Un long décalage entre l'inquiétude des scientifiques et la prudence des dirigeants. C'est en 1979 que les scientifiques ont tiré la sonnette d'alarme lors de la première conférence des Nations Unies sur le changement climatique ; ils mettaient en garde les hommes politiques contre "un potentiel changement climatique dû à l'activité humaine et susceptible d'obérer le bien-être de l'humanité". Mais il faudra attendre le "Sommet de Rio" pour que les pays industrialisés envisagent le principe d'une stabilisation de leurs émissions de gaz à effet de serre au niveau de 1990 à l'horizon 2000. Depuis lors, la prise de conscience s'est généralisée avec la multiplication des rapports scientifiques convergents.
Tous les acteurs admettent maintenant la nécessité d'efforts considérables pour assurer l'équilibre de la Planète : comment réduire les émissions de CO2 alors que la population mondiale poursuit sa progression et que tous les scénarios prévoient un accroissement rapide de la consommation d'énergie dû aux légitimes aspirations des peuples vers plus de confort et de bien-être ?
Le point d'inflexion de Kyoto : l'engagement responsable des pays A Kyoto en décembre 1997, le débat ne portait plus sur la réalité de l'effet de serre et sur la nécessité de prendre des mesures, mais sur les niveaux d'engagement des différentes parties. Kyoto constitue une étape décisive dans les négociations internationale sur l'effet de serre et sur l'équilibre de l'écosystème planétaire : les pays industrialisés et certains pays en transition se sont engagés à réduire en moyenne de 5,2 % les émissions de 6 gaz à effet de serre (d'ici 2008-2012 et en prenant comme référence l'année 1990). Lors de la conférence de Buenos-Aires en Novembre 1998, il s'est agi de proposer des mesures concrètes pour rendre crédibles et réalistes les engagements de Kyoto et de mettre en oeuvre de véritables programmes de réduction des émissions de C02.

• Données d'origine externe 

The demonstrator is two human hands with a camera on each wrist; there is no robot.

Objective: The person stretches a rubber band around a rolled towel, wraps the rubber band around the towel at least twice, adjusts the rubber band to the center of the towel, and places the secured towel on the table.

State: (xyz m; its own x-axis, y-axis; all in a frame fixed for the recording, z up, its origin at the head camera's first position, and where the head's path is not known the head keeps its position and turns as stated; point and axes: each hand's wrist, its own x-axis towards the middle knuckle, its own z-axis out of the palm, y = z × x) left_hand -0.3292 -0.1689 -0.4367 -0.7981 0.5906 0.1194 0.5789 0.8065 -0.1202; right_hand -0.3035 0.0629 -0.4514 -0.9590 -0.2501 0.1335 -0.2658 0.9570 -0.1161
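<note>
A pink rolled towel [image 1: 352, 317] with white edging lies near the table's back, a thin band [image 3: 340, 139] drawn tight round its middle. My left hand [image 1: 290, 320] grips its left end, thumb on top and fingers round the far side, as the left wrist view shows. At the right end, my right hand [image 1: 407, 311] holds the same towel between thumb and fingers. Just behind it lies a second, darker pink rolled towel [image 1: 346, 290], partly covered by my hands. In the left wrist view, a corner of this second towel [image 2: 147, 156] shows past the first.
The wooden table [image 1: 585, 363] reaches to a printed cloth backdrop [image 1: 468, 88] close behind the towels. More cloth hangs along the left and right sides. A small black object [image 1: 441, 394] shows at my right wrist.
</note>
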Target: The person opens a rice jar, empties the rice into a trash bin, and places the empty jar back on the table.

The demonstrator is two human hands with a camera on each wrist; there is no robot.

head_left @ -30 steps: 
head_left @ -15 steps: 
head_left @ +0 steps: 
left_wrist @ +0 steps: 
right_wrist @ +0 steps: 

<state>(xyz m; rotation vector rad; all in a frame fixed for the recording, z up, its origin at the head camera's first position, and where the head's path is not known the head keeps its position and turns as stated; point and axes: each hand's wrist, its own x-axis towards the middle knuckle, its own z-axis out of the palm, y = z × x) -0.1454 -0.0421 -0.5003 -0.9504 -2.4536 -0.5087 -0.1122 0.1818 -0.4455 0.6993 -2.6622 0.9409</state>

Dans le monde, l'activité production d'électricité est responsable de 40 % de la production de CO2, mais avec des écarts considérables entre les pays (8 % dans le cas de la France et 51 % au Danemark). En Europe ce secteur reste le premier producteur de CO2 mais avec une stabilisation des émissions depuis 1984 (grâce surtout au nucléaire). La croissance des émissions du secteur des transports constituele phénomène le plus préoccupant au niveau mondial dans la mesure où il s'agit apparemment d'une tendance lourde sans point d'inflexion visible : + 33 % en 10 ans en Europe.
En revanche l'amélioration de l'efficacité énergétique dans les secteurs industriels et tertiaires a déjà permis des réductions notables d'émission dans les pays industrialisés : - 12 % dans l'industrie et - 20 % dans le tertiaire en Europe durant les 10 dernières années.
On observe des écarts considérables des émissions entre les différents pays, exprimés en tonnes de CO2 par habitant ou par unité de PIB (Produit Intérieur Brut) : 34 t par habitant et par an au Luxembourg, 20 t aux USA, 16 t en Australie et au Canada, 13 t en Allemagne, 10 t aux Pays-Bas en Grande-Bretagne et au Danemark, 7 t en France, 4 t au Portugal et au Mexique et enfin 3 t en Chine (tous ces chiffres correspondent à l'année de référence, 1990). Ces contrastes s'expliquent par les niveaux de développement industriel des différents pays mais aussi par les efforts respectifs d'efficacité énergétique de chacun d'eux : ainsi par unité de PIB, la France apparaît comme le "meilleur élève mondial" avec la Suède et la Suisse. Par ailleurs les évolutions tendancielles présentent également des profils très différents : stabilisation dans l'Union Européenne ; forte augmentation aux USA, Canada et Japon ; croissance spectaculaire et ininterrompue des grands pays en voie de développement.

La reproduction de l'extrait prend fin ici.